Instructions to follow:
Wherever the string "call" appears in a line of the listing below, report that line.

Provided data:

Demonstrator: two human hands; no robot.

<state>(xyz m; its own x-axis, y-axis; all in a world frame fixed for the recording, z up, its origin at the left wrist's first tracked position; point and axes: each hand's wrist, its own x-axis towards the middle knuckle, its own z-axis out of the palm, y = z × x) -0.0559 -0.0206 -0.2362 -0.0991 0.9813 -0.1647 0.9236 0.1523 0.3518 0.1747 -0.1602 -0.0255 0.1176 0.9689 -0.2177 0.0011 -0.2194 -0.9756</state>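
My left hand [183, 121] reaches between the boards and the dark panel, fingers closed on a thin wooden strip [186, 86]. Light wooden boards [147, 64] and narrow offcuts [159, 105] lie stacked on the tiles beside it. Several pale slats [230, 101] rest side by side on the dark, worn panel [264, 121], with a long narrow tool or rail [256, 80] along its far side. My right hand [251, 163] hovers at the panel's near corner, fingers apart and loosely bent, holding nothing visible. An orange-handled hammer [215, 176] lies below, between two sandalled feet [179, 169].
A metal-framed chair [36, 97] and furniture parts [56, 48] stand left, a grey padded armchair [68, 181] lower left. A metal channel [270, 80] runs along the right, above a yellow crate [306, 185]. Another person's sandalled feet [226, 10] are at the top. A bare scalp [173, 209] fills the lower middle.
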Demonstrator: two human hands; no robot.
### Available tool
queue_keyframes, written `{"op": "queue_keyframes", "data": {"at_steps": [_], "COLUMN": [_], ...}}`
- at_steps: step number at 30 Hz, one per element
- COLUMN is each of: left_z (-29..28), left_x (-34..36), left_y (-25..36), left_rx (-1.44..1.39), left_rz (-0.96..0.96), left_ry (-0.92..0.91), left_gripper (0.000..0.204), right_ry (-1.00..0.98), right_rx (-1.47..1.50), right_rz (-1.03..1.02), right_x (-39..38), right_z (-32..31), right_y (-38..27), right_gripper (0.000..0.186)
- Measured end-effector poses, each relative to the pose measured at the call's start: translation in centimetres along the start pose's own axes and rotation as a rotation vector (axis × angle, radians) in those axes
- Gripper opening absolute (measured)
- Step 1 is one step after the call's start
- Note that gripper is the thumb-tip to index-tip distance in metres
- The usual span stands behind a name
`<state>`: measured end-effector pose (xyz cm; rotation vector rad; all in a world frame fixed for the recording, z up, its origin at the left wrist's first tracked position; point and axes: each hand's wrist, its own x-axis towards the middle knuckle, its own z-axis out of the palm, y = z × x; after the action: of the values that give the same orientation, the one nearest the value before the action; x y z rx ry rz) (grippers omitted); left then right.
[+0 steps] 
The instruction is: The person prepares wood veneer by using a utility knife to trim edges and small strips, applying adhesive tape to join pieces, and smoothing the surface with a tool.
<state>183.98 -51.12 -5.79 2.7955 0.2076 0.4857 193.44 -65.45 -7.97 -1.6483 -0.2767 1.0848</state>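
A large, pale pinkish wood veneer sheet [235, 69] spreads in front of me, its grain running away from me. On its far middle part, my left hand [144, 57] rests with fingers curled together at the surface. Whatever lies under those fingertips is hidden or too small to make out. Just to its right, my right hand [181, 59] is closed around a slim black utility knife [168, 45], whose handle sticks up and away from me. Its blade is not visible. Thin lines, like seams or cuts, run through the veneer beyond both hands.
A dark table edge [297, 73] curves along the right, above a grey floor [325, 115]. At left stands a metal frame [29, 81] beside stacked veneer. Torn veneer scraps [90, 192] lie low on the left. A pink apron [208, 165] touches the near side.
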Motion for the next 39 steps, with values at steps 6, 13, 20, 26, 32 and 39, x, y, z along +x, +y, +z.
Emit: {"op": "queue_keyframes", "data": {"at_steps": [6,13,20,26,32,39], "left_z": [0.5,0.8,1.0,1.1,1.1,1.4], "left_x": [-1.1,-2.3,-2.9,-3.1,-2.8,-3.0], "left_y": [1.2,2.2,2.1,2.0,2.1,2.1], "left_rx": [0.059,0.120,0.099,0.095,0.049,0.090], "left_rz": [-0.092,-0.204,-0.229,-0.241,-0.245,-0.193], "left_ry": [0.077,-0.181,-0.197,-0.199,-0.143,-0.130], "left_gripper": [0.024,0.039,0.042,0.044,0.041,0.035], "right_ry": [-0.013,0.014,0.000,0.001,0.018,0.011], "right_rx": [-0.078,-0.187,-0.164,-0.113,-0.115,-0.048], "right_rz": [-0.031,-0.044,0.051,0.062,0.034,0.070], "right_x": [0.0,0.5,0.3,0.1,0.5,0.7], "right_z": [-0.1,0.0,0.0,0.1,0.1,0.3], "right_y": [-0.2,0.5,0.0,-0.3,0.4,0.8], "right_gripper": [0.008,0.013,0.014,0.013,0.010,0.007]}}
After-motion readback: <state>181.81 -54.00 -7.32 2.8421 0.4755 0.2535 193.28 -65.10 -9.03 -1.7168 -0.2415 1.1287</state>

Answer to the problem:
- Measured end-effector poses, each relative to the pose measured at the call's start: translation in centimetres along the start pose's own axes and rotation as a rotation vector (axis × angle, radians) in those axes
- Step 1 is one step after the call's start

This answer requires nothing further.